Update README.md

3d9635c verified 6 days ago

6.24 kB

	---
	frameworks:
	- ""
	language:
	- zh
	license: apache-2.0
	tags:
	- speech
	- asr
	tasks: []
	---

	# Dolphin-CN-Dialect

	[Paper](https://arxiv.org/abs/2503.20212)
	[Github](https://github.com/DataoceanAI/Dolphin)
	[Huggingface](https://huggingface.co/DataoceanAI)
	[Modelscope](https://www.modelscope.cn/organization/DataoceanAI)

	Dolphin-CN-Dialect is a multi-dialect ASR model developed by Dataocean AI and Tsinghua University, with a strong focus on Chinese dialect recognition and real-world deployment scenarios. Compared with the previous Dolphin series, Dolphin-CN-Dialect introduces significant improvements in tokenizer design, dialect-balanced training, streaming capability, hotword biasing, and deployment efficiency.
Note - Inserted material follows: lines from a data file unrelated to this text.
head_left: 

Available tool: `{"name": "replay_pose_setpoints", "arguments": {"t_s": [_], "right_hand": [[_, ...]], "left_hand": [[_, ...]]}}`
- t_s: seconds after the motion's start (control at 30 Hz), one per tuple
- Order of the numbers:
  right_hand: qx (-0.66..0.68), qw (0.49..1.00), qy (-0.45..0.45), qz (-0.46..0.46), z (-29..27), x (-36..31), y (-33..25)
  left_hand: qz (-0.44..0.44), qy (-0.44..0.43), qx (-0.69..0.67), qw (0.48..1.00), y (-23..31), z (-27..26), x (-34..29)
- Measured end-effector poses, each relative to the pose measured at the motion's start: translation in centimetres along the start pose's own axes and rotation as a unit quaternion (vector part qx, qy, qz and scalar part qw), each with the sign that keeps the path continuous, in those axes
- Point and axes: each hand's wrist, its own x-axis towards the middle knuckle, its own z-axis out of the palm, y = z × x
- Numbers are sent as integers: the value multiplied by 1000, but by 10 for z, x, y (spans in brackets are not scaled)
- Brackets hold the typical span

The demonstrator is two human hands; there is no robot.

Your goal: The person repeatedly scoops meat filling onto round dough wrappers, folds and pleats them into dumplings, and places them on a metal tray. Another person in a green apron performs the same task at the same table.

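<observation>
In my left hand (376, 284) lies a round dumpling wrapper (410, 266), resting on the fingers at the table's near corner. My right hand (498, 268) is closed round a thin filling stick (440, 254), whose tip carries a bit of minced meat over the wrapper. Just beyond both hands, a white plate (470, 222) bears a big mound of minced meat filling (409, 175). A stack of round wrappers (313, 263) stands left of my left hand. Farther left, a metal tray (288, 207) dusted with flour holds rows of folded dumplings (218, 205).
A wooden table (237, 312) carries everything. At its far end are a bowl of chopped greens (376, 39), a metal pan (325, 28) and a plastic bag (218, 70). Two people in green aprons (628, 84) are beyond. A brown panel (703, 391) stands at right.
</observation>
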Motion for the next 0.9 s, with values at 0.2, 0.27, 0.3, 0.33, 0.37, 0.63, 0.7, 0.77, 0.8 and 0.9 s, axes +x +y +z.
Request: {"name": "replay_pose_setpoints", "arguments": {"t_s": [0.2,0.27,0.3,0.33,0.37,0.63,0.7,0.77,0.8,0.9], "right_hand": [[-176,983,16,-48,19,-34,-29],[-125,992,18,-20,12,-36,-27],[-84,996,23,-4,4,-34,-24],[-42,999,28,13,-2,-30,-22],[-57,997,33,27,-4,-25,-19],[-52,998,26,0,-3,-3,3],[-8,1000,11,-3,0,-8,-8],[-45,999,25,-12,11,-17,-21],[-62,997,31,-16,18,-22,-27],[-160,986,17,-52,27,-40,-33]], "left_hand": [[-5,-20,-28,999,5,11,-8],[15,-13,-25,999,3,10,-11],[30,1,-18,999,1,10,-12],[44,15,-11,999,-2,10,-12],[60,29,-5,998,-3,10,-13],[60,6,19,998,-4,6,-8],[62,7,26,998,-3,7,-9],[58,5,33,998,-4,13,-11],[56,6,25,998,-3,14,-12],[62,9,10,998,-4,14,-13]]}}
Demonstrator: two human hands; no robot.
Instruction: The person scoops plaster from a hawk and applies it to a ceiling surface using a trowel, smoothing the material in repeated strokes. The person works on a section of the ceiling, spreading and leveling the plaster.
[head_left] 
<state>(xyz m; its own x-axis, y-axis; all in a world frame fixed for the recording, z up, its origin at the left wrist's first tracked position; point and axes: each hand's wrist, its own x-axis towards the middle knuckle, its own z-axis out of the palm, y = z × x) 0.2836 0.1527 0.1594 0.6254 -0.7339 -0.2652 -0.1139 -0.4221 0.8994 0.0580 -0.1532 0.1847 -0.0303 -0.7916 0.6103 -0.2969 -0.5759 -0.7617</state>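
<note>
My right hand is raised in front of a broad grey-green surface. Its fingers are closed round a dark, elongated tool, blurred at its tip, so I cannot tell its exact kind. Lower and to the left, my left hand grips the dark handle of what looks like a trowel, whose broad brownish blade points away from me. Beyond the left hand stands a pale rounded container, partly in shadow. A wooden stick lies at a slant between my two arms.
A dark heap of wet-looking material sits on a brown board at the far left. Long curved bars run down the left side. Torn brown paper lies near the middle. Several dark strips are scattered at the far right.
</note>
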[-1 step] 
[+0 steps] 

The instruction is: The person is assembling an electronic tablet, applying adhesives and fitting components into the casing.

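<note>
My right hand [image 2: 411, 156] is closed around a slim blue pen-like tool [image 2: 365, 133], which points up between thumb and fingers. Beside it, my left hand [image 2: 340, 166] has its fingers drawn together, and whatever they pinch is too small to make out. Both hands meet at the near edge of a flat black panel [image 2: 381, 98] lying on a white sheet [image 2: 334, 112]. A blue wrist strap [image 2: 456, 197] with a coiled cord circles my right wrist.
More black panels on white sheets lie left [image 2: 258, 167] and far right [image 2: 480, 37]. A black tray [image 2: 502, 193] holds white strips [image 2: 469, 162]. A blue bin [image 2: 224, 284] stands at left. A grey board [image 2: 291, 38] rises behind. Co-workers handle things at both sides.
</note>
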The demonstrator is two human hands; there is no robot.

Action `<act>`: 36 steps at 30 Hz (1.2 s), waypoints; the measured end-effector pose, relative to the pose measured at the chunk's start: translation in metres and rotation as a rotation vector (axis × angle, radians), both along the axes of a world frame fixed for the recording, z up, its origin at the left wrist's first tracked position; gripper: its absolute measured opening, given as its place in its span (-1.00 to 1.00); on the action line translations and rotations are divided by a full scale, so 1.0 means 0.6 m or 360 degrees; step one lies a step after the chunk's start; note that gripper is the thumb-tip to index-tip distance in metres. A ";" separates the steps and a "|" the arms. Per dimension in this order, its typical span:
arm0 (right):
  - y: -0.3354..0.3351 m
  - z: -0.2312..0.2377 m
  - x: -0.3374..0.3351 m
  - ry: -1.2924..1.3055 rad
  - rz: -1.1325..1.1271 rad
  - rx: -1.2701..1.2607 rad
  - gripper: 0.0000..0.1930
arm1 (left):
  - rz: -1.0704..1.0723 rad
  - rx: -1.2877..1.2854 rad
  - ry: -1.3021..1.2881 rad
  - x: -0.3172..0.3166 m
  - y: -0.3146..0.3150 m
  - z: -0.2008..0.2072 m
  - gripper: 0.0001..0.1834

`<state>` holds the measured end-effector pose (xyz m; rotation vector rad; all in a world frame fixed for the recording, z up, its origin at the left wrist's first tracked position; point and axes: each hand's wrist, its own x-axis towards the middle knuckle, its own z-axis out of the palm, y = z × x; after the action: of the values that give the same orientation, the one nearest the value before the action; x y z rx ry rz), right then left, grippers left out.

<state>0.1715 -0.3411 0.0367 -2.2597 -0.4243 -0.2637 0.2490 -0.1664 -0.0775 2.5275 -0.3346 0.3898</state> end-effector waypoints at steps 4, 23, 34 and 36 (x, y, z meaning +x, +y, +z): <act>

	The model supports Mandarin Chinese and 22 Chinese dialects, while also maintaining multilingual ASR capability inherited from Dolphin. Dolphin-CN-Dialect supports both streaming and non-streaming inference, enabling practical deployment in latency-sensitive applications such as real-time transcription and industrial speech recognition systems.


	## Approach

	Dolphin-CN-Dialect is built upon the Dolphin architecture and follows a joint CTC-Attention framework with:

	* Encoder: E-Branchformer
	* Decoder: Transformer Decoder
	* Training Objective: Joint CTC + Attention loss

	Compared to Dolphin, Dolphin-CN-Dialect introduces several important improvements:

	* Temperature-based data sampling for balancing standard Mandarin and low-resource dialects
	* Redesigned tokenizer with:
	* character-level modeling for Chinese
	* BPE-based subword modeling for English
	* extensible dialect tokens
	* Streaming ASR support
	* Hotword-biased decoding, including:
	* encoder-level contextual biasing
	* prompt-based decoder biasing

	Experimental results show that Dolphin-CN-Dialect achieves:

	* 38% improvement in dialect recognition accuracy
	* 16.3% relative CER reduction over Dolphin
	* Competitive performance with recent large-scale ASR systems while maintaining a smaller model size

	![Dolphin-CN-Dialect 特色海报](dolphin_fangyan_feature_poster_v3.png)


	See details in the [Paper](https://arxiv.org/abs/2503.20212).


	## Setup

	Dolphin-CN-Dialect requires FFmpeg to convert audio files into WAV format. Please install FFmpeg first if it is not already installed on your system.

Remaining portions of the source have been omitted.